Machine learning thus has links to optimisation. Many learning problems can be formulated as minimisation of some objective or loss function on a training set of examples. Loss functions express the misfit between the predictions of the model being trained and the actual problem instances; for example, in classification, one wants to assign a label to instances, so models are trained to correctly predict the pre-assigned labels of a set of examples. The difference between optimisation and machine learning lies in their goals: while the goal of optimisation algorithms is to minimise the loss on a given training set, the goal of machine learning is the prediction of unseen samples. In this way, the machine learning discipline is concerned with the implementation of computer software that can learn autonomously.
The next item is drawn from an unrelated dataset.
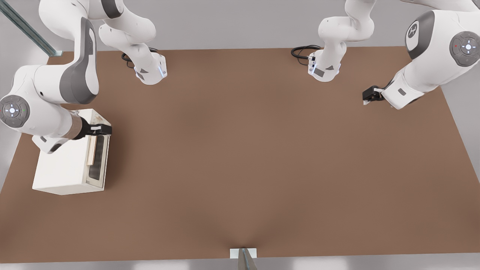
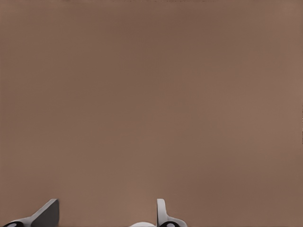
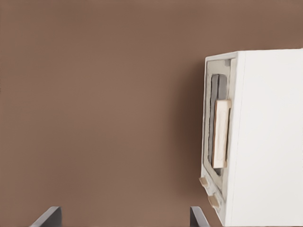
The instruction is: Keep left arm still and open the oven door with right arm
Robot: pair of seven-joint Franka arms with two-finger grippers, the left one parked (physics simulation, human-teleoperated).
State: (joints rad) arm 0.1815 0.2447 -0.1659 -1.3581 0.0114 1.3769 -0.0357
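Front view shows the small white oven at the brown table's left side, its door shut flat against the body with the tan handle across it, while the right arm's gripper hovers above the door's far end, fingers spread.

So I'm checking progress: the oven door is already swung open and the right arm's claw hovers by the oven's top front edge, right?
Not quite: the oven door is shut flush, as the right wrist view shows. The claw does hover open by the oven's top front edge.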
Machine learning is mainly about feature extraction, i.e., the extraction of representations or abstractions that are pieces of information or characteristics that might be useful for prediction. Historically, there exist two major arenas of machine learning: the traditional computationalism concept that mental activity is computational and symbolic or logic-based; and the connectionism view, in which mental activity can be described by interconnected networks of simple units and is neural-based. Neural networks, as we will discuss below, are by far the most commonly used connectionist model today. These two scenarios, however, have duelled each other since their birth.

Computation or Neural Networks

The MNIST dataset is a standard benchmark dataset for machine learning. It is a modified subset of two datasets collected by National Institute of Standards and Technology (NIST). It contains 70,000 scanned images of handwritten digits from 250 people, half of whom were US Census Bureau employees, the rest being high school students. There have been numerous attempts to achieve the lowest error rate in solving the handwritten digit recognition problem; one attempt, using a hierarchical system of convolutional neural networks, manages to get an error rate on the MNIST database of 0.23 %. Traditional symbolic-based machine learning models depend heavily on feature engineering, a process of using domain knowledge to manually extract features that make machine learning algorithms work. Specifically, the programmer needs to tell the computer the kinds of things it should be looking for that will be informative in decision-making. The algorithm’s effectiveness relies on how insightful the programmer is. For complex problems like object recognition, this proves to be both difficult and time-consuming, meaning that feeding the algorithm with raw data rarely ever works for traditional symbolic-based machine learning. But, unlike its rival, the ANNs system, people have full control of obtaining what they want to achieve.

Consider this example: a human driver uses his eyes and brain to see and visually sense the traffic around him. When he sees a red rectangular-shaped plate with a white border and large white letters saying WRONG WAY, he knows that if he drives pass the sign, he is in trouble. For many years experts tried to use machine learning to teach computers to recognise signs in the same way. The solution, however, required hand-coding. Programmers would write classifiers such as edge detection filters so the program could identify where an object started and stopped; shape detection routines to determine if the object had four sides; and a routine to recognise the letters ‘Wrong Way’. From all those hand-coded classifiers they would develop a theoretical and algorithmic basis to achieve automatic visual understanding. But would you trust the computer if a tree obscures part of the sign?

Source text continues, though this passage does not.